Top of Exercise input

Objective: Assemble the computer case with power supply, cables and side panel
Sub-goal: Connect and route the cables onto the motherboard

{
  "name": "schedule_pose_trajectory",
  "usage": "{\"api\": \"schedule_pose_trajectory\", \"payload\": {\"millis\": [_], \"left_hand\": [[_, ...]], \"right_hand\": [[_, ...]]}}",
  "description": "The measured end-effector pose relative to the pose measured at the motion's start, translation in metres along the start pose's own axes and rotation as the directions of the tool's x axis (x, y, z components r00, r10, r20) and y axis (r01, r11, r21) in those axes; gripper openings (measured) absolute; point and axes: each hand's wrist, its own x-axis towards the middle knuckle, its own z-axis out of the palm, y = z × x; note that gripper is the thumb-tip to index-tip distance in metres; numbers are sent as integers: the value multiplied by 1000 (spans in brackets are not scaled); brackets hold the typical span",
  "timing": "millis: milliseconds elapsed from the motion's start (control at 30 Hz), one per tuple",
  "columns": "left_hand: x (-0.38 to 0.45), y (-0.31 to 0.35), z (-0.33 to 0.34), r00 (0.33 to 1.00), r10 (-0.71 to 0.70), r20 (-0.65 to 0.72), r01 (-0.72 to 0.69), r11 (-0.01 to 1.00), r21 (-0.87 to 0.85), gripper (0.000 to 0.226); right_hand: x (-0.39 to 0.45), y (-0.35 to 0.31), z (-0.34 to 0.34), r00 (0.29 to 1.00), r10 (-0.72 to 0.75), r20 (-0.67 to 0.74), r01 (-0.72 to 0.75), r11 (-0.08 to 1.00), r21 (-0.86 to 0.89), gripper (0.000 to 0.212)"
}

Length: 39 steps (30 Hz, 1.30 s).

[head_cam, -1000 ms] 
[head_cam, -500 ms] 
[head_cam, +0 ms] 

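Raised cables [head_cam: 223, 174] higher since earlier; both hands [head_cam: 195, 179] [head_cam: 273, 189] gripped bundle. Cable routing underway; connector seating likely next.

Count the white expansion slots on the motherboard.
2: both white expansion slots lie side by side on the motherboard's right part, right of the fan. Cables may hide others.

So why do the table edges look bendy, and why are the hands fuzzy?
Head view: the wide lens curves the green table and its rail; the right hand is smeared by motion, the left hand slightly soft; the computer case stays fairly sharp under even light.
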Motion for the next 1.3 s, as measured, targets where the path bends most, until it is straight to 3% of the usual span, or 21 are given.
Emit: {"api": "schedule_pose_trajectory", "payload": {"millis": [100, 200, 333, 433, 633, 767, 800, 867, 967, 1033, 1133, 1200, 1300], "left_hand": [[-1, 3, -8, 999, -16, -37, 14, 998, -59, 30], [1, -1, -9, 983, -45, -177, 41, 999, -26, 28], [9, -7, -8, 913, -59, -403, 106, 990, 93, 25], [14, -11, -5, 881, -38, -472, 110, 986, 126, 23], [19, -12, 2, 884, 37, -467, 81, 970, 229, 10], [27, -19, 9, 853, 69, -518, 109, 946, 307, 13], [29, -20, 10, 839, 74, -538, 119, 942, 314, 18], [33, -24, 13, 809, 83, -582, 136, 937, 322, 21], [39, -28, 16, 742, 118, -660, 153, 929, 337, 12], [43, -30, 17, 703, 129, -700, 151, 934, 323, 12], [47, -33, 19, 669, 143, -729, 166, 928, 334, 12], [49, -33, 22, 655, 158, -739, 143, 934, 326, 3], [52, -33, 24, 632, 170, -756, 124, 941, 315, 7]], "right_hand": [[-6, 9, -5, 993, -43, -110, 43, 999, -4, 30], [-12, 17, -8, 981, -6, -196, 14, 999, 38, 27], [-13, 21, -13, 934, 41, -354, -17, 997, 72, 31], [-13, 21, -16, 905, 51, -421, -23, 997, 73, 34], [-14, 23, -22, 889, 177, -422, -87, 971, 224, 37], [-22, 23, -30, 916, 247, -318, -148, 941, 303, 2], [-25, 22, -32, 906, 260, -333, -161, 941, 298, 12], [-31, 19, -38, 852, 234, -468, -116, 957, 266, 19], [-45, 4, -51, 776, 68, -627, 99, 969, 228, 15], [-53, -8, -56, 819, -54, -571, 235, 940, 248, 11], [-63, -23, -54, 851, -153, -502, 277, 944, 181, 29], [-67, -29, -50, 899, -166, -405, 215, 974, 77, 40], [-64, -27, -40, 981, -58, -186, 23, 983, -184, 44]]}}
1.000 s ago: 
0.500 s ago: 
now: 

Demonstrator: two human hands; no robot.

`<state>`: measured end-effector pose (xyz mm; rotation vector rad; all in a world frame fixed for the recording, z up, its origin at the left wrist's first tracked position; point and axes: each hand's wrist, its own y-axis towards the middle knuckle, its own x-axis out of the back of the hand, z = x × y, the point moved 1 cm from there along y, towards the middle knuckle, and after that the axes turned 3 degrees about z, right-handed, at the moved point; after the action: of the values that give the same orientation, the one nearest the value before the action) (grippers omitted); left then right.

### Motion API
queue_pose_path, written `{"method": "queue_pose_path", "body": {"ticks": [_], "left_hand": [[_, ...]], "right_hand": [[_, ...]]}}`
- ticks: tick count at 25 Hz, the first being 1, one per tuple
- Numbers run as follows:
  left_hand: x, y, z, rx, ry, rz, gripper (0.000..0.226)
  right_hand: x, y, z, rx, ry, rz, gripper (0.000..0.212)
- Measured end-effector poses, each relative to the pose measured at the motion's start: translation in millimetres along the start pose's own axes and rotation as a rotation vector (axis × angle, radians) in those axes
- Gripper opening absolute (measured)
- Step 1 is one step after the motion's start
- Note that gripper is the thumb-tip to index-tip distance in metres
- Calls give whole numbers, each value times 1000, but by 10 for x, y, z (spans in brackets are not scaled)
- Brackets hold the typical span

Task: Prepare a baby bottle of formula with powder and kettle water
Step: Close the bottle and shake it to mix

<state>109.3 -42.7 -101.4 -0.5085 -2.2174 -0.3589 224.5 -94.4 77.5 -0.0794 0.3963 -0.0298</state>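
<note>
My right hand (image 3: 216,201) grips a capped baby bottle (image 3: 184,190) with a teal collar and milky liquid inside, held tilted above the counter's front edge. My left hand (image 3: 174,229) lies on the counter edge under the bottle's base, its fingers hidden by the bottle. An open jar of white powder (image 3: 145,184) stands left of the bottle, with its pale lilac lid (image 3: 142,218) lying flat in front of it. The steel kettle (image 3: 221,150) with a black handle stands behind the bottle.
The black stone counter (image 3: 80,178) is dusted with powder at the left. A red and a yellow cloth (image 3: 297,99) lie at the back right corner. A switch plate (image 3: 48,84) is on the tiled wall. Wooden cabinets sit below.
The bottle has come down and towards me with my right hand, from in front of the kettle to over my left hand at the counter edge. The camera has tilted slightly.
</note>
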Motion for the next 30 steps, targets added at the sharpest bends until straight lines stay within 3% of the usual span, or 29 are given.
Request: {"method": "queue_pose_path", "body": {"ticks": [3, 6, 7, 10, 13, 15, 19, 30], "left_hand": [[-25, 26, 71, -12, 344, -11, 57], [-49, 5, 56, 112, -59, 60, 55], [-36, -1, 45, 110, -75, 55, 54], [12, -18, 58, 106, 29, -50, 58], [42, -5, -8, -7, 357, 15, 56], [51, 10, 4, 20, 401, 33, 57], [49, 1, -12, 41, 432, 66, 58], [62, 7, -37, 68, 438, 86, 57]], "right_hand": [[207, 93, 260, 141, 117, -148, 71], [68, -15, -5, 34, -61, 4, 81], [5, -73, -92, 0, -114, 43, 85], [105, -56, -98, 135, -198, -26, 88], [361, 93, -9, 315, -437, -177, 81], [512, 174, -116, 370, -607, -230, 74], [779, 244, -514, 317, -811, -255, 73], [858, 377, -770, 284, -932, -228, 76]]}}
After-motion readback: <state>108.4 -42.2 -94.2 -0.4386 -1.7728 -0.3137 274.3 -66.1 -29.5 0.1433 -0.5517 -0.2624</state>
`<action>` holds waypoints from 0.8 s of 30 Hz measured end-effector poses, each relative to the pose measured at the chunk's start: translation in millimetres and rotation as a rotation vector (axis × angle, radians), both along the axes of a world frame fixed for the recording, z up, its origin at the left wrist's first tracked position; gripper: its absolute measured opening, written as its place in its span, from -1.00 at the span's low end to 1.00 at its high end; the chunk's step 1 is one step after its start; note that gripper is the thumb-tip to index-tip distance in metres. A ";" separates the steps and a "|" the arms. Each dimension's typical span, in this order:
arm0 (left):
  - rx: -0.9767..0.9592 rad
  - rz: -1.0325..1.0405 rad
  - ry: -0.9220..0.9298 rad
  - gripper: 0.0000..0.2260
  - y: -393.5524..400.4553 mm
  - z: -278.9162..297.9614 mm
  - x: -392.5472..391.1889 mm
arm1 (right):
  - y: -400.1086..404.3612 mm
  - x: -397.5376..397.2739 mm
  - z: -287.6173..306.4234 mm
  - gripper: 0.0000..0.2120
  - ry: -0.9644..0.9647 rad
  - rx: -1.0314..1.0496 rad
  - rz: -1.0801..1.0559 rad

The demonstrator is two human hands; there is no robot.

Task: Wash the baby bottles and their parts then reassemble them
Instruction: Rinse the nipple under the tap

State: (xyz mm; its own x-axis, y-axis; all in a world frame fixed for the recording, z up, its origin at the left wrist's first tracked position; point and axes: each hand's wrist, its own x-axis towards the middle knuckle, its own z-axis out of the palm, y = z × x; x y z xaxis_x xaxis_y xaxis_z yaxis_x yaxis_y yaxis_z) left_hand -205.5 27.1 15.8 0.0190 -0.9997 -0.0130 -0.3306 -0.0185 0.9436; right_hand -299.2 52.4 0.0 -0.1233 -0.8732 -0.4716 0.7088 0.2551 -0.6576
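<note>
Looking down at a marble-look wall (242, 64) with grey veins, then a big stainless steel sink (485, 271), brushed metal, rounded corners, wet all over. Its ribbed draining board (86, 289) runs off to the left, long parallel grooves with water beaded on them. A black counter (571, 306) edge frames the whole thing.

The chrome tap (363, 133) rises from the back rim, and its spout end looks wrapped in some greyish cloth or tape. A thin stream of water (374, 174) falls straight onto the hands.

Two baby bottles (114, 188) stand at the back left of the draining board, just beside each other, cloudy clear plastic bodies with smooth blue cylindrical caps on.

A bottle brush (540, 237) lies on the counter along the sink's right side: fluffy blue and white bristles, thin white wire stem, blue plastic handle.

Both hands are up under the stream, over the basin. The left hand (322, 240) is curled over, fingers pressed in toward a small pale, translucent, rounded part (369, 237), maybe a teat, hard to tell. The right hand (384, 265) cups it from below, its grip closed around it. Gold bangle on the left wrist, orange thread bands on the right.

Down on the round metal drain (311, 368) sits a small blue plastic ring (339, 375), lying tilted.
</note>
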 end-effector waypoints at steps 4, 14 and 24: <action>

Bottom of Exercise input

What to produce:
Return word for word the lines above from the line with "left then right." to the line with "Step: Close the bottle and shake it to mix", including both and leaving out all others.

Exercise result:
`<state>`: measured end-effector pose (xyz mm; rotation vector rad; all in a world frame fixed for the recording, z up, its origin at the left wrist's first tracked position; point and axes: each hand's wrist, its own y-axis towards the middle knuckle, its own x-axis out of the back of the hand, z = x × y, the point moved 1 cm from there along y, towards the middle knuckle, and after that the axes turned 3 degrees about z, right-handed, at the moved point; after the action: of the values that give the same orientation, the one nearest the value before the action) (grippers omitted); left then right.

### Motion API
queue_pose_path, written `{"method": "queue_pose_path", "body": {"ticks": [_], "left_hand": [[_, ...]], "right_hand": [[_, ...]]}}`
- ticks: tick count at 25 Hz, the first being 1, one per tuple
- Numbers run as follows:
  left_hand: x, y, z, rx, ry, rz, gripper (0.000..0.226)
  right_hand: x, y, z, rx, ry, rz, gripper (0.000..0.212)
- Measured end-effector poses, each relative to the pose measured at the motion's start: translation in millimetres along the start pose's own axes and rotation as a rotation vector (axis × angle, radians) in those axes
- Gripper opening absolute (measured)
- Step 1 is one step after the motion's start
- Note that gripper is the thumb-tip to index-tip distance in metres
- Calls give whole numbers, each value times 1000, but by 10 for x, y, z (spans in brackets are not scaled)
- Brackets hold the typical span

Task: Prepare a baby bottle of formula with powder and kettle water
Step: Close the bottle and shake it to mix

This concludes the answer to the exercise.